A la chambrée, le conditionnel Auriol, un garçon très drôle, simule une profonde admiration pour le costume neuf:
—Oh, Prescieux, chic! le complet quarante-cinq. Élégance et solidité! En un tour de main le plus vulgaire des tourlourous est transformé en mec irréprochable. Entrée libre, on rend l'argent.
Gustave hausse les épaules, feignant l'indifférence pour cette raillerie qui le navre. S'il manifeste une colère, on redoublera de quolibets stupides. Mais sa chair, plus âpre encore que sa volonté, se révolte; sa poitrine s'oppresse et halète; tous ses nerfs lui semblent se pincer et se tordre de l'insulte. Son regard se brouille davantage. Il souffre d'un trop plein d'excitation qui lui agace le corps; sa nervosité lui commande la vengeance et lutte à toute force contre sa raison. Elle le vainc; elle le torture pour qu'il obéisse. De douleur, il plonge sur son lit et se prend à sangloter, la tête dans les bras, furieux de sa honte. Chacun de ses sanglots lui étrangle les entrailles; et ce qu'il souffre, il le doit à la méchanceté d'Auriol, de tous. Pour compenser la perte du calme familial, il a voulu au moins être un mâle séduisant: il atteint au ridicule. Auriol a deviné le prix de son costume et détruit l'espoir d'en exagérer la value. Il ne sera donc jamais l'égal des autres en bonheur; et pourtant il y a droit, lui aussi. Et la rage le prend plus violente; ses entrailles s'étranglent plus étroitement, ses mâchoires glissent l'une contre l'autre et grincent; ses doigts se recourbent et ses poings se crispent.
Derrière lui, des rires, des esclaffements, des plaisanteries. On le prend sous les bras, on le soulève pour voir sa face en pleurs.

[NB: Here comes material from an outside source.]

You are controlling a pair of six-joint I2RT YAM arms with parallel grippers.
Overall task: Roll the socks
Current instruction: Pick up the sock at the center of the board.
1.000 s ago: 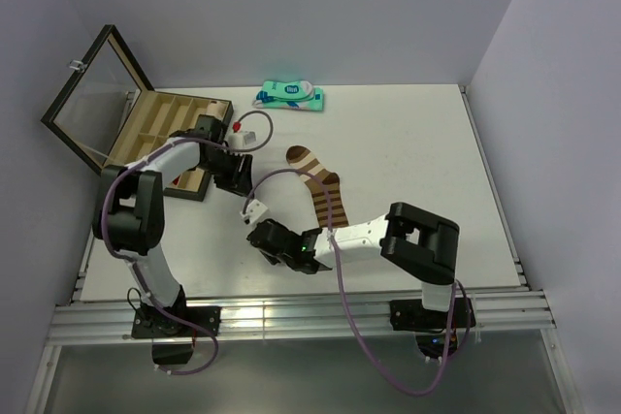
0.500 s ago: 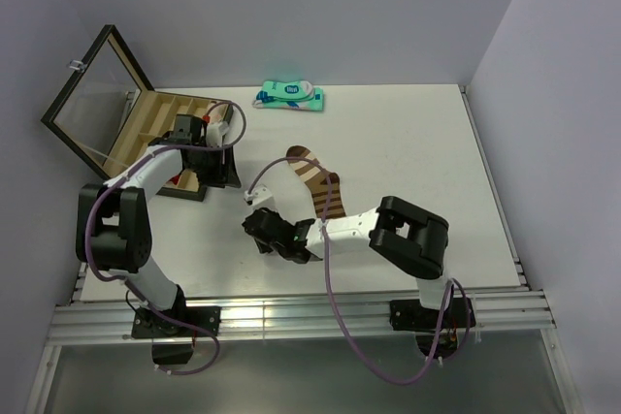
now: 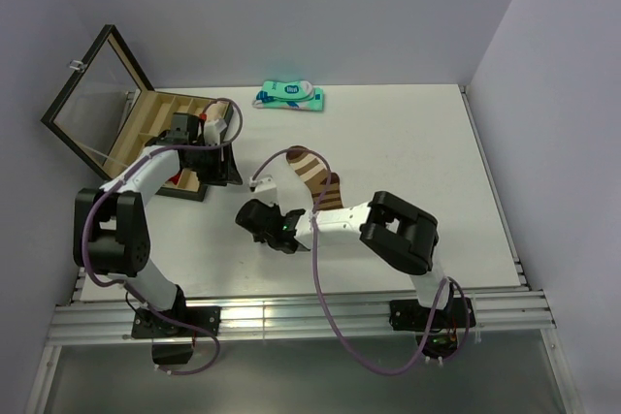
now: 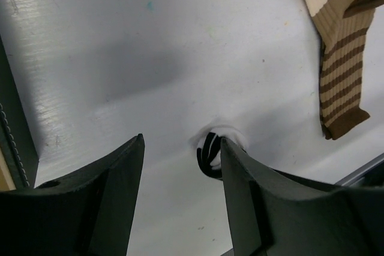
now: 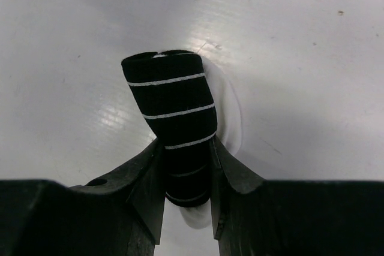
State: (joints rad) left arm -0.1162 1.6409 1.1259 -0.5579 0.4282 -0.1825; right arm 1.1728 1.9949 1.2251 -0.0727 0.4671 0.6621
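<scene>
Both arms have shifted: the left gripper point(image 3: 212, 152) has drawn back from the middle of the table point(image 3: 417, 143) towards the far left and now sits at the near right corner of the open wooden box point(image 3: 146, 123). The right gripper point(image 3: 260, 222) has slid left and a little farther from the near edge. The brown sock point(image 3: 315, 176) lies flat about where it lay before, its near end under the right arm.

On the right wrist view, the right gripper point(image 5: 186, 148) is clamped on the black sock point(image 5: 174, 100), which is rolled into a tight bundle with thin white stripes and rests on the table. The left gripper point(image 4: 181, 142) has its jaws spread with nothing between them; beyond them lie the black sock point(image 4: 210, 154) and the brown sock point(image 4: 339, 58).
</scene>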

Lui, se laisse tomber inerte. Et s'il voulait cependant les battre! Ces efforts, ces torsions de membres n'indiquent-ils pas une surexcitation extrême accumulée en lui et qui veut se détendre? N'est-il pas un homme aussi.
Il se dresse!
Sur la blancheur nue des murailles, le groupe des hommes ricane. Lui, les fixe un instant de ses yeux qui voient trouble et qui lui semblent se dilater à l'extrême. Tout son être est si douloureusement étréci par la souffrance qu'il ne peut respirer. C'est comme une force interne immense qui l'emplit et tend à le projeter. Il lui résiste à peine. Et il comprend que s'il cède ce sera la plus entière des satisfactions. Tout à coup un spasme imprévu le lance sur Berdot qui l'a touché. Au contact algide d'un pommeau de bayonnette une juste férocité domine Prescieux, le pousse. Il dégaîne cette lame et exulte en la sentant si légère à son poing. Aveugle, heureux, les yeux crispés et clignés, il l'enfonce droit devant.
Et c'est pour lui un assouvissement extatique: percevoir des chairs qui s'abîment sous la pression de son arme victorieuse. Il se rue encore, jouissant, perdu, doublant, triplant, multipliant les coups.